The storm erupted. Crimson threads unfurled like a tidal wave, blotting out the burning sky, shattering streets, twisting reality into a spiral of red. They weren't just weapons anymore—they were corridors, tunnels leading into places none of them wanted to tread.
Clara braced, wings flaring wide, fire blazing hotter than before. But her flame flickered as the threads touched her aura, dragging at her mind.
And then—she was gone.
Not physically. But the battlefield collapsed, replaced by silence.
She stood on a bridge of fire spanning a void. Beneath her feet, flames whispered her own name, over and over, like chanting monks. Across the bridge stood someone waiting.
Yurin.
Or was it?
His smile was softer, his eyes less sharp. He looked at her the way no one had ever looked at her before—not as a paradox, not as a danger, not as a weapon. As if she were the only thing in the world.
"Clara," he said. "You don't need to fight me. You don't need to fight this. You belong with me. In the threads. Always."

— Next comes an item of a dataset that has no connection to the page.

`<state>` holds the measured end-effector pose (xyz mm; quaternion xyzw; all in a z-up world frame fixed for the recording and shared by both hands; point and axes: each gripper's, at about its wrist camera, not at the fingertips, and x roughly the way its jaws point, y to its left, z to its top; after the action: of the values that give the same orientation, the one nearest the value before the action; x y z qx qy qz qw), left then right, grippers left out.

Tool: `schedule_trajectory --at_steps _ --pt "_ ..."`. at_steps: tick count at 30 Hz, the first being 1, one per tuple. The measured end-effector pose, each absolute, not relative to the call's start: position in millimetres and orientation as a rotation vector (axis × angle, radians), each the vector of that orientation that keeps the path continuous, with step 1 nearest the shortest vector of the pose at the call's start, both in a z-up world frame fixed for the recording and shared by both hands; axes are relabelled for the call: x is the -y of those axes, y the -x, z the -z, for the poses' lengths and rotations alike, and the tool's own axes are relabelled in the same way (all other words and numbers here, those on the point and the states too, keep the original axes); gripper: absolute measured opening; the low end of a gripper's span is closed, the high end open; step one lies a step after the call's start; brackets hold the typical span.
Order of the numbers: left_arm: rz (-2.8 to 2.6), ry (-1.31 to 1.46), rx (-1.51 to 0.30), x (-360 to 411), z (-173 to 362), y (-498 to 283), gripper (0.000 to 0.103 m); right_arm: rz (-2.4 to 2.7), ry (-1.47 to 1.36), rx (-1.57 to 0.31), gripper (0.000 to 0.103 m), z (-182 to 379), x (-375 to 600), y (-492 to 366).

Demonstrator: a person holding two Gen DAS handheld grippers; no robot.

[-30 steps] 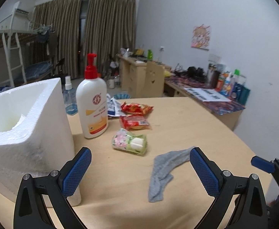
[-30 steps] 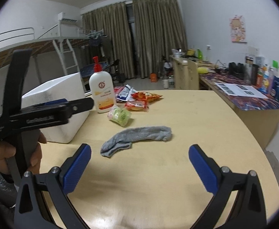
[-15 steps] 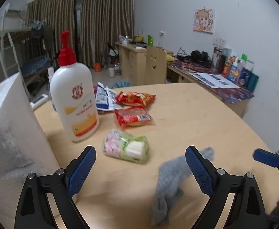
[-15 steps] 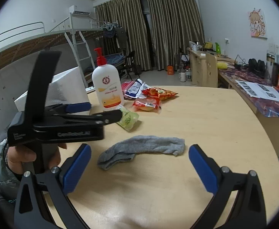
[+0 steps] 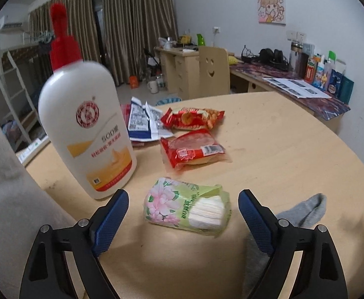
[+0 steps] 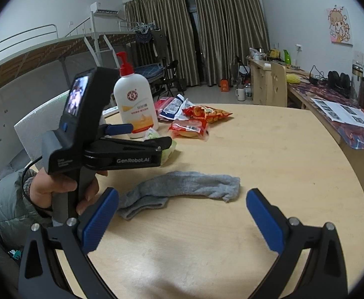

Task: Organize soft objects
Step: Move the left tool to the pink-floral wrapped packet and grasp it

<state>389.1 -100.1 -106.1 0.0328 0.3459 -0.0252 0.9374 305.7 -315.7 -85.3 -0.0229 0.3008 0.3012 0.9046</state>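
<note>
On the far left stands a white foam box (image 6: 45, 122), right at the edge of the round wooden tabletop (image 5: 281, 154). Just beside it is a tall white pump bottle (image 5: 84, 134) with a red top, standing up straight.

Next comes the left hand-held gripper (image 5: 182, 206). A hand (image 6: 57, 189) in a grey puffy sleeve holds it. Its blue pads are wide apart but closing in. A soft pack of tissues (image 5: 187, 204) with pink flowers lies flat on the tabletop between the pads. The pads are not pressing on it, and I cannot tell if they have come down around it or are a bit above it.

Behind the tissues lie some snack bags: a blue and white one (image 5: 144, 122), a red one with nuts (image 5: 194, 118), and a red one with a bun (image 5: 192, 149).

A grey sock (image 6: 182, 189) lies flat and stretched out on the tabletop, to the right of the tissues and near them.

The right hand-held gripper (image 6: 182, 214) is above the tabletop with its blue pads spread wide. It holds nothing. The sock is just in front of it, with one end close to the left pad (image 6: 99, 219).
</note>
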Motion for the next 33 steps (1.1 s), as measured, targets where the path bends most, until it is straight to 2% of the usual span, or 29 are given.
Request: schedule_trajectory --at_steps 13,33 --pt "0.101 0.015 -0.848 90 127 -411 0.074 -0.620 0.054 -0.650 0.103 90 311 -312" --pt "0.114 -0.016 -0.794 95 110 -397 0.059 -0.615 0.110 -0.697 0.103 91 300 -321"
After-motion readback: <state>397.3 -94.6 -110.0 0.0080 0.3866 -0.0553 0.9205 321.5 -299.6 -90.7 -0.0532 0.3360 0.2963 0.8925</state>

Her throat tightened. This wasn't real. It couldn't be. And yet… the warmth in his voice was almost enough to melt her fire.
"No," she whispered, clutching her flames like a shield. "You're not him. You're what he could become. What he hides."

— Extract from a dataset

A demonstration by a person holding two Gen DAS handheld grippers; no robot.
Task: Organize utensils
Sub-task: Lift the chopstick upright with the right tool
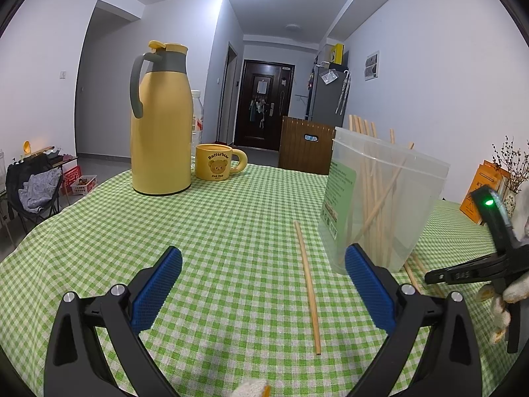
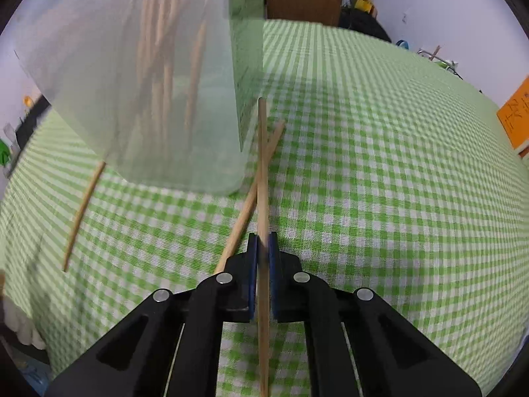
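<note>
Blue pads [image 2: 271, 248] of the right gripper [image 2: 263, 248] were pinched on a wooden chopstick [image 2: 262, 152], which ran straight up between them toward the clear plastic container [image 2: 139, 106] and back down past the black arms of the tool. Just left of that stick, a second chopstick [image 2: 254, 192] lay on the cloth, crossing under the held one near the container's corner. Farther left, a third chopstick [image 2: 84, 211] lay by itself on the green checked tablecloth [image 2: 380, 165], one end hidden behind the container's base.

From the left wrist view, the left gripper [image 1: 263, 281] had its blue pads [image 1: 158, 284] spread wide with nothing between them, hovering above the cloth. One loose chopstick [image 1: 308, 284] lay on the cloth ahead of its right finger. Beyond that stood the clear container [image 1: 396, 198], upright, with a bundle of chopsticks [image 1: 373, 205] leaning inside it. At the right edge a gloved hand [image 1: 509, 291] held the other tool. Well apart, across the table, stood a yellow jug [image 1: 162, 125] and, just beside it, a yellow mug [image 1: 215, 162].
</note>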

The false Yurin stepped closer, the bridge vibrating under his calm stride. "And what if I told you that's exactly why you're drawn to him? Not his restraint. Not his quiet calm. But this. The storm. You crave it too."
Her fire flickered violently. And for a heartbeat—she wasn't sure he was wrong.
---
Meanwhile, Damien staggered under his own illusion.
He stood in a coliseum, flames roaring around him. Thousands cheered from the stands, their faces blurred, but their voices screaming his name. At the center of the arena, chained and beaten, knelt his sister. The one he could never save.
Above her, a crimson figure hovered, holding threads poised to strike.
The crowd screamed louder. "Burn him! Burn him! Burn him!"
Damien's fists ignited, his body shaking. He knew this wasn't real, but his sister's trembling breath, her eyes wide and begging—it was too much.
"Stop it!" he roared. "Stop showing me this!"
The crowd only screamed louder.
The crimson figure's threads plunged—straight into her chest.
Damien screamed until the fire consumed the coliseum, erasing it in a storm of molten rage.
---
Evelyn's trial was quieter.
She was in a ballroom, chandeliers glittering, violins humming. Men and women spun in elegant dances, but their faces were stitched shut with threads, their laughter muffled behind bleeding lips.
At the center, on the grand piano, sat a girl with silver hair and eyes too wide—herself. Or rather, the self she had buried. The Evelyn who had once been human, before the obsidian blade had carved her into something else.
The girl played a discordant tune, each key dripping blood. She didn't look up.
"Stop pretending," the child-Evelyn whispered. "Stop laughing. Stop hiding. You were never meant to be whole again."
For the first time in years, Evelyn's grin faltered.
Her fingers touched her lips. No smile came.
And in that crack of silence, the ballroom shattered.
---
And Yurin—
Yurin alone faced nothing.
The storm did not offer him illusions, no past to relive, no future to dread. Instead, he stood in perfect silence, staring at his own reflection stretched across the crimson sky.
The reflection spoke. "You've already accepted me."
Yurin did not reply. His calm was not shaken—but his threads trembled faintly in the air.
---
Clara stumbled from the bridge illusion, gasping, wings trembling. Her fire burned brighter, hotter, but it felt wrong—thicker, heavier, as though threads pulsed inside the flames. She looked at her hands and froze.
Her fire wasn't purely fire anymore. Within the blaze, crimson filaments flickered—threads.
Damien landed beside her, coughing blood, his flames guttering. Evelyn drifted down next, silent, her grin gone. They all looked to Yurin.
The storm raged higher, the memory version of Yurin raising his hand again, threads like a thousand spears pointed at them.
But Clara barely heard. Her gaze stayed fixed on her own hands. Her own fire. Her own crimson threads beginning to stir.
She whispered, trembling, "What's happening to me…?"
And for the first time, Yurin Crimson turned his head sharply toward her, his calm mask breaking.
"Clara," he said, voice edged with something dangerously close to fear. "Do not let it take root."